I am one who believes that the pendulum swung from being a little too casual friendly last year to catering to those who have more time or skill this year.
Look at diamond quest as a perfect example of needing either more skill or more time. Here are the default starting % for the difficulties
Rookie: 2%
Veteran: 4%
All Star: 6%
Hall of Fame: 14%
Legend: 28%
G.O.A.T.: 70%There are roughly 40 squares on the board lets say 20 of those have challenges that add 3% if you are successful. That brings the potential numbers up to
Rookie: 62%
Veteran: 64%
All Star: 66%
Hall of Fame: 74%
Legend: 88%
G.O.A.T.: 100%But those of us who play at all star and below are, most likely, going to have a higher failure rate in the challenges than those who play Hall of Fame or above so the odds for those lower difficulties will probably be far less.
So not only do the base odds favor better players (I understand that) but then add in the fact that lesser players will fail more challenges and have more of a chance to miss the rewards based on RNG. The only way then to overcome those poorer odds is with more time invested playing through the map multiple times until the RNG smiles upon you.

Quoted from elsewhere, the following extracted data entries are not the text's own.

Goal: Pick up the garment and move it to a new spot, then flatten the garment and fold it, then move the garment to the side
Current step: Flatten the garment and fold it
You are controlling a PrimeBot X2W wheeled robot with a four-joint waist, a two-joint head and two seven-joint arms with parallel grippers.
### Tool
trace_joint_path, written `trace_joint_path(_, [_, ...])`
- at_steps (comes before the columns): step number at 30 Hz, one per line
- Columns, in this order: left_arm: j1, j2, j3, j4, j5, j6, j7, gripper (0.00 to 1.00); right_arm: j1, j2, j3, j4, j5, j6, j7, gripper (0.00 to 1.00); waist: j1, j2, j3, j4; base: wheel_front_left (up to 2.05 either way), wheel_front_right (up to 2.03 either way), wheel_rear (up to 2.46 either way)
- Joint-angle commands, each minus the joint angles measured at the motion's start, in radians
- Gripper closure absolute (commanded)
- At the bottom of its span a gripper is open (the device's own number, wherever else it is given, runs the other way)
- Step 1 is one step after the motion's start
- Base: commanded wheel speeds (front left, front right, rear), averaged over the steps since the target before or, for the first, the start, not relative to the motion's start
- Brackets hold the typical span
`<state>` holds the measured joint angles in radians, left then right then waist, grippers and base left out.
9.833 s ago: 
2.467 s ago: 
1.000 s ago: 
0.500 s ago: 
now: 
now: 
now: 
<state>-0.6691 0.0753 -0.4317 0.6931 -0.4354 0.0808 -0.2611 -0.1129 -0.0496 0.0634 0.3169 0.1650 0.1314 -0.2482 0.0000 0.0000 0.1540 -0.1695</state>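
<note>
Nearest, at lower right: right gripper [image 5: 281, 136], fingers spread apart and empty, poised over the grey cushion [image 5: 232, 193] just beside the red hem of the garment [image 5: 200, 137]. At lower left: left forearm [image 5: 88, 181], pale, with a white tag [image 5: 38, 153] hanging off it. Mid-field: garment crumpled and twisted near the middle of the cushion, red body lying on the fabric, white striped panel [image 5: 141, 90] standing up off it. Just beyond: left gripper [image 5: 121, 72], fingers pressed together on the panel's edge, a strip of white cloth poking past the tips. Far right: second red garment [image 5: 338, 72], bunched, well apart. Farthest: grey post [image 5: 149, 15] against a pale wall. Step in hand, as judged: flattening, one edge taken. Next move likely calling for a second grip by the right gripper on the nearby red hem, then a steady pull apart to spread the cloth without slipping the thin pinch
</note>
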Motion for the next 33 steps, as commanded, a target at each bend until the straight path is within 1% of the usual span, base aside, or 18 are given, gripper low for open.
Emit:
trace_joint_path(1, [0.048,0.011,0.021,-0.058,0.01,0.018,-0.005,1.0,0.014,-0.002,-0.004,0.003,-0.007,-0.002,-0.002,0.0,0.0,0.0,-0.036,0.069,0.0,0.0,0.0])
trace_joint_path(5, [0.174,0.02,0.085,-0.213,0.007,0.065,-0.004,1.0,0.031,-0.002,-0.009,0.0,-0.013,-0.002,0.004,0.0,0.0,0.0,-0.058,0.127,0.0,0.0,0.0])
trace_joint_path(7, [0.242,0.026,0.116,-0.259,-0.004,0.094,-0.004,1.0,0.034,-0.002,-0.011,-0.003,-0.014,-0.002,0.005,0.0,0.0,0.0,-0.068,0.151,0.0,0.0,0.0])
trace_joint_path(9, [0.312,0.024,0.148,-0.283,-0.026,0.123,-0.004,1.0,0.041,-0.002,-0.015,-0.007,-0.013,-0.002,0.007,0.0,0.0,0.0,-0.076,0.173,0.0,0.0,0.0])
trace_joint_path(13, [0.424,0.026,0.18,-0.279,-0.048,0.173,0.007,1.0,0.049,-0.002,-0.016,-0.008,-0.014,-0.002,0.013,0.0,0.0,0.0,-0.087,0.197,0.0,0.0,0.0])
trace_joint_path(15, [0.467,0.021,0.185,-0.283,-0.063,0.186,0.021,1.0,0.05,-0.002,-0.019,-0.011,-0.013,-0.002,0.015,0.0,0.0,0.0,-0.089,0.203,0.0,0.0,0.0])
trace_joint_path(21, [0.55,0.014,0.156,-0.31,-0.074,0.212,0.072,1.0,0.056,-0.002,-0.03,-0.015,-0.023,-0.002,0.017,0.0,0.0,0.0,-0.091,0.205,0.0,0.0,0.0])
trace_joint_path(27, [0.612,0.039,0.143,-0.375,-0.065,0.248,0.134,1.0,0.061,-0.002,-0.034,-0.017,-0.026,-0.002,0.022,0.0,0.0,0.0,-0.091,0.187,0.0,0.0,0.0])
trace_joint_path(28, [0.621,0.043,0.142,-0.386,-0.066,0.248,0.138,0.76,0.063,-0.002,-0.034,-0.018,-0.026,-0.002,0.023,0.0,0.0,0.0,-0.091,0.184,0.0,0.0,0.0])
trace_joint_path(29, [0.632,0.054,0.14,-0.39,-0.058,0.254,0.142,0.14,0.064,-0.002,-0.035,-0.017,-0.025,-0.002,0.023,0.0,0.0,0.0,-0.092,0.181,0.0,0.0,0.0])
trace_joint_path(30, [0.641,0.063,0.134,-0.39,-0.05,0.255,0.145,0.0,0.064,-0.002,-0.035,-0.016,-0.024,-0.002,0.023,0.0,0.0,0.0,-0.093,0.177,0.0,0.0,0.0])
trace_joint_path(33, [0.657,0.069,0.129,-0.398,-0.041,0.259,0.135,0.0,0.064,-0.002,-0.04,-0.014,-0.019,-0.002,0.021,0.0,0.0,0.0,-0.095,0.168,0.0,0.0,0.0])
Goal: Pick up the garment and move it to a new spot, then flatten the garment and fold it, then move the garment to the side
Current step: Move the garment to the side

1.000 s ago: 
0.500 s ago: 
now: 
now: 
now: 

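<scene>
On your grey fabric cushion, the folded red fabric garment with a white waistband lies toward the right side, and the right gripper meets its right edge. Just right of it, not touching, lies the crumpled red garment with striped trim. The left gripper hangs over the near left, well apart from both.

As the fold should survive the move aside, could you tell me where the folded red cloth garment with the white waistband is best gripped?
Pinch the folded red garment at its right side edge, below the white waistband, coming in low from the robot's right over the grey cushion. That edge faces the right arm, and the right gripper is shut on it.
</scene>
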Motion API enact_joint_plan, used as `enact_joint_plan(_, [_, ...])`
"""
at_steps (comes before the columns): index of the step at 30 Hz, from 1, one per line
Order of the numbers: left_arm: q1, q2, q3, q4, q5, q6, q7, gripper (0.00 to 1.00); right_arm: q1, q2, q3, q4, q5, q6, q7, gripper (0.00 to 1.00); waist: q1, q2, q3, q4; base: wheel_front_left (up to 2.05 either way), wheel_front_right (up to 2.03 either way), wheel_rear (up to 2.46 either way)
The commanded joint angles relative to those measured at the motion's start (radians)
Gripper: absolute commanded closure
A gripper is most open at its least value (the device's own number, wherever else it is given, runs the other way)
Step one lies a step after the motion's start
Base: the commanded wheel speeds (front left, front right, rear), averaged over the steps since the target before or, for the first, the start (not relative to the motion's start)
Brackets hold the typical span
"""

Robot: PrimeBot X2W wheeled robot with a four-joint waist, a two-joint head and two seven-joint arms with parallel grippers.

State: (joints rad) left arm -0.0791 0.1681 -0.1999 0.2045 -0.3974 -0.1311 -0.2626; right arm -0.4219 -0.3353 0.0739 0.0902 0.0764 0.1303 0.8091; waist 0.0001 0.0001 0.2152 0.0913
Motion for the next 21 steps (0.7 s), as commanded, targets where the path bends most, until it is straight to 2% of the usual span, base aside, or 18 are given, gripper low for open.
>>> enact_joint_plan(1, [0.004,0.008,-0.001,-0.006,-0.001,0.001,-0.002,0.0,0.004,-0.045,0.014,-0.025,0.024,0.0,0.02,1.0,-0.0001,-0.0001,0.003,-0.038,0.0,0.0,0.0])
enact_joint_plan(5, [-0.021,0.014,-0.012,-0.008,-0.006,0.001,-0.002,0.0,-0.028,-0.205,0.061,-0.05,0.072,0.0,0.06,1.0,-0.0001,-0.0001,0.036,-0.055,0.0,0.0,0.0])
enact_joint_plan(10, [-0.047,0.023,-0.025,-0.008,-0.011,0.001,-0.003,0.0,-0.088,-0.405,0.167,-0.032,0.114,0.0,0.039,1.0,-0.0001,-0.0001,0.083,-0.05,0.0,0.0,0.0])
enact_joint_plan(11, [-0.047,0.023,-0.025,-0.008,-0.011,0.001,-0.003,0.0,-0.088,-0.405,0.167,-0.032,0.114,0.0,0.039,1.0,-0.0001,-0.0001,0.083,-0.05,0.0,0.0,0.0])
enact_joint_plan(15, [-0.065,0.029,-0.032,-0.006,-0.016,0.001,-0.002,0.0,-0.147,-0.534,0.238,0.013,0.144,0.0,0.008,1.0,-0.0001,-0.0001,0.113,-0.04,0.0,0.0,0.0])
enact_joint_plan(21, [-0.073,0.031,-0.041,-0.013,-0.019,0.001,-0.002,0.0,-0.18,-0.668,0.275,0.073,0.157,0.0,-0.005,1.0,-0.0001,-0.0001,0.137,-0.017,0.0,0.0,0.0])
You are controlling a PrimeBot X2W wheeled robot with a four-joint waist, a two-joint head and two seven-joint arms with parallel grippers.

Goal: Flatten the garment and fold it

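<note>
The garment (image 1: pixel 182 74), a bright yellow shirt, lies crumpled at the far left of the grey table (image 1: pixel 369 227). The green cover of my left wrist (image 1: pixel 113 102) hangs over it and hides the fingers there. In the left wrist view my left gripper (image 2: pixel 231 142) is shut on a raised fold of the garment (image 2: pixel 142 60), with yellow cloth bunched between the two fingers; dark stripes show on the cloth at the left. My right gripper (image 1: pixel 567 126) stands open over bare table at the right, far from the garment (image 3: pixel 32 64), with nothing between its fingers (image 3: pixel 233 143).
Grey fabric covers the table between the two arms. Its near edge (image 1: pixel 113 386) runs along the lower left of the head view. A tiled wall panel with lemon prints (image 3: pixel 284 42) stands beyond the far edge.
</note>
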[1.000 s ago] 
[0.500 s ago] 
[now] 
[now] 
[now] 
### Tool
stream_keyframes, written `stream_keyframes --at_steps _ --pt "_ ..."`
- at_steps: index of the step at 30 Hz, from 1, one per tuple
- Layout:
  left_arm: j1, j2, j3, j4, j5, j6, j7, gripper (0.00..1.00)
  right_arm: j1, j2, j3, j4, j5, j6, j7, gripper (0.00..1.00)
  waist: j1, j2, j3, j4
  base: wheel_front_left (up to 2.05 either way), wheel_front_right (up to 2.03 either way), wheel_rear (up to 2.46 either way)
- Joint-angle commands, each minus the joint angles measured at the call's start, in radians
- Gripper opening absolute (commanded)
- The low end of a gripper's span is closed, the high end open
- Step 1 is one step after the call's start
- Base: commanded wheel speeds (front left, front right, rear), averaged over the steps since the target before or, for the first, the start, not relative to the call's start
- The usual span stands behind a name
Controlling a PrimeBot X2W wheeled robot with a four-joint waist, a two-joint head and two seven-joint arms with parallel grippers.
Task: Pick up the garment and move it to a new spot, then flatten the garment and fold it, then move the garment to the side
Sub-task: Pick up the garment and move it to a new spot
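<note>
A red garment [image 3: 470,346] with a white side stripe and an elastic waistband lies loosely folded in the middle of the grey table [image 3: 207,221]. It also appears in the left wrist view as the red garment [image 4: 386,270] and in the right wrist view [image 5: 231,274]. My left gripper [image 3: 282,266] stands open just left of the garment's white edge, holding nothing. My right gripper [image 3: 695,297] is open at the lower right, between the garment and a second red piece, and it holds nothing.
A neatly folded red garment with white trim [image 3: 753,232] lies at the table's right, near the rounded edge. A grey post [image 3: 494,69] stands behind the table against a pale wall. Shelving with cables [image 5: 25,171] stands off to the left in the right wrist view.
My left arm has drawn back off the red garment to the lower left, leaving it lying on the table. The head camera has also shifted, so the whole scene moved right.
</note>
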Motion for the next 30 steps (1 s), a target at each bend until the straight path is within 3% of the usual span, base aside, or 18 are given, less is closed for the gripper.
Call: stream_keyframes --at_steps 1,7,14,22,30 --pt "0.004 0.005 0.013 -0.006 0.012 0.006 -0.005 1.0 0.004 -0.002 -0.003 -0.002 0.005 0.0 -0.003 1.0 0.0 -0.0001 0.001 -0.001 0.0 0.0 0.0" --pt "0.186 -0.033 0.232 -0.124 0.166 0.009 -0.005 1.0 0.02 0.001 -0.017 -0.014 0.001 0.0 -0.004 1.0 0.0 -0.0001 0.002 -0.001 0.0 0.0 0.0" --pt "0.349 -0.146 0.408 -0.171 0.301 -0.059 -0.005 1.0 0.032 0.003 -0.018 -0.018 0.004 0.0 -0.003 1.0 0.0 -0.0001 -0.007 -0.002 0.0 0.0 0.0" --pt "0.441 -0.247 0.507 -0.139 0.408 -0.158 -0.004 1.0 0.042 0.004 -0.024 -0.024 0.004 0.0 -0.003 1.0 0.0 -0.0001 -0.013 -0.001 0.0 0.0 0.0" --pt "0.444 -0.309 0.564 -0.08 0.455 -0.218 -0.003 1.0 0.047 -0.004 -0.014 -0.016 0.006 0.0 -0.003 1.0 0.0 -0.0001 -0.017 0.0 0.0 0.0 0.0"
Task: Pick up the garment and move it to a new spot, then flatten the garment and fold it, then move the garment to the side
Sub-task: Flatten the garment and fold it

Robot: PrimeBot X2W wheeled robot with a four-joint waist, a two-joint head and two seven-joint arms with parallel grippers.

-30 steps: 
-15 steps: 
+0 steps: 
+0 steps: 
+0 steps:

To me that is catering to those with more skill or more time.
Yeah, that's fair, I can understand that perspective on DQ. Personally I always play the stadiums on All-Star and I've gotten the rewards most of the time, but obviously its not guaranteed. I can only remember having to replay two of them without getting the rewards the first time I think, and then I did get them the second time. On the plus side the rewards are relatively cheap to just buy on the market if you don't want to take your chances at winning them.